_WHAT THE TASK ASKS_. The data must be given again in full, with no line altered.

_COLLECTED MATERIAL_.
=== Section Start ===
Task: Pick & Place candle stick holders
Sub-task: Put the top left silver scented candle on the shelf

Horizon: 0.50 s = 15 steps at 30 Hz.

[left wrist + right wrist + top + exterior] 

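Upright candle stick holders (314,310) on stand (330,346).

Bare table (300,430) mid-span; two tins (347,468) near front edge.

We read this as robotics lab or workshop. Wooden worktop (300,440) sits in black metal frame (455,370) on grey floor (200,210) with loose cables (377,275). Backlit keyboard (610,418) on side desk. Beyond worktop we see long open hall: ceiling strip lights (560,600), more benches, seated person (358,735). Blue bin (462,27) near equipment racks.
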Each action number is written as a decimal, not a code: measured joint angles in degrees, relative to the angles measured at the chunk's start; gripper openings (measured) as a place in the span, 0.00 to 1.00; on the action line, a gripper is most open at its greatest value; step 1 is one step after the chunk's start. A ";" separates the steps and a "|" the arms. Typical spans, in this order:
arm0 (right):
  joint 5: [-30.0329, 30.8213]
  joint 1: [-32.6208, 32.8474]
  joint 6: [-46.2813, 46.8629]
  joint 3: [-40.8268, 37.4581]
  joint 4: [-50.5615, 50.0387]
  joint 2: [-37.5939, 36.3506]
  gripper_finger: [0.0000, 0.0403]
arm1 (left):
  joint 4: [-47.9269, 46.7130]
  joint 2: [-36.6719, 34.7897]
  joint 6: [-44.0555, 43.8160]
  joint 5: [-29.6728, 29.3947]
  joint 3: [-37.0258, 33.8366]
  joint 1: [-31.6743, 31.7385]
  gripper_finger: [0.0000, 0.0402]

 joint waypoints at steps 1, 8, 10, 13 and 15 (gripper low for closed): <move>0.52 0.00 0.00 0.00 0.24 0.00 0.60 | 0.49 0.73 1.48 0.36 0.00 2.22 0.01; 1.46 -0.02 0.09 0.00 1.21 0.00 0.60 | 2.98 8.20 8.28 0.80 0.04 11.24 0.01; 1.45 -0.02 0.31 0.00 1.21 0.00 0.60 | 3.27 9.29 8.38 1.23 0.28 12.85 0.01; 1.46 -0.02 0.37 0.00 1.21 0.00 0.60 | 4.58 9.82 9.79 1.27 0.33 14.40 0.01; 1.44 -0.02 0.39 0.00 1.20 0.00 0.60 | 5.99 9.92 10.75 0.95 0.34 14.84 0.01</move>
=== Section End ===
_RESPONSE_.
Task: Pick & Place candle stick holders
Sub-task: Put the top left silver scented candle on the shelf

Horizon: 0.50 s = 15 steps at 30 Hz.

[left wrist + right wrist + top + exterior] 

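Upright candle stick holders (314,310) on stand (330,346).

Bare table (300,430) mid-span; two tins (347,468) near front edge.

We read this as robotics lab or workshop. Wooden worktop (300,440) sits in black metal frame (455,370) on grey floor (200,210) with loose cables (377,275). Backlit keyboard (610,418) on side desk. Beyond worktop we see long open hall: ceiling strip lights (560,600), more benches, seated person (358,735). Blue bin (462,27) near equipment racks.
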Each action number is written as a decimal, not a code: measured joint angles in degrees, relative to the angles measured at the chunk's start; gripper openings (measured) as a place in the span, 0.00 to 1.00; on the action line, a gripper is most open at its greatest value; step 1 is one step after the chunk's start. A ";" separates the steps and a "|" the arms. Typical spans, in this order:
arm0 (right):
  joint 5: [-30.0329, 30.8213]
  joint 1: [-32.6208, 32.8474]
  joint 6: [-46.2813, 46.8629]
  joint 3: [-40.8268, 37.4581]
  joint 4: [-50.5615, 50.0387]
  joint 2: [-37.5939, 36.3506]
  gripper_finger: [0.0000, 0.0403]
arm1 (left):
  joint 4: [-47.9269, 46.7130]
  joint 2: [-36.6719, 34.7897]
  joint 6: [-44.0555, 43.8160]
  joint 5: [-29.6728, 29.3947]
  joint 3: [-37.0258, 33.8366]
  joint 1: [-31.6743, 31.7385]
  gripper_finger: [0.0000, 0.0402]

 joint waypoints at steps 1, 8, 10, 13 and 15 (gripper low for closed): <move>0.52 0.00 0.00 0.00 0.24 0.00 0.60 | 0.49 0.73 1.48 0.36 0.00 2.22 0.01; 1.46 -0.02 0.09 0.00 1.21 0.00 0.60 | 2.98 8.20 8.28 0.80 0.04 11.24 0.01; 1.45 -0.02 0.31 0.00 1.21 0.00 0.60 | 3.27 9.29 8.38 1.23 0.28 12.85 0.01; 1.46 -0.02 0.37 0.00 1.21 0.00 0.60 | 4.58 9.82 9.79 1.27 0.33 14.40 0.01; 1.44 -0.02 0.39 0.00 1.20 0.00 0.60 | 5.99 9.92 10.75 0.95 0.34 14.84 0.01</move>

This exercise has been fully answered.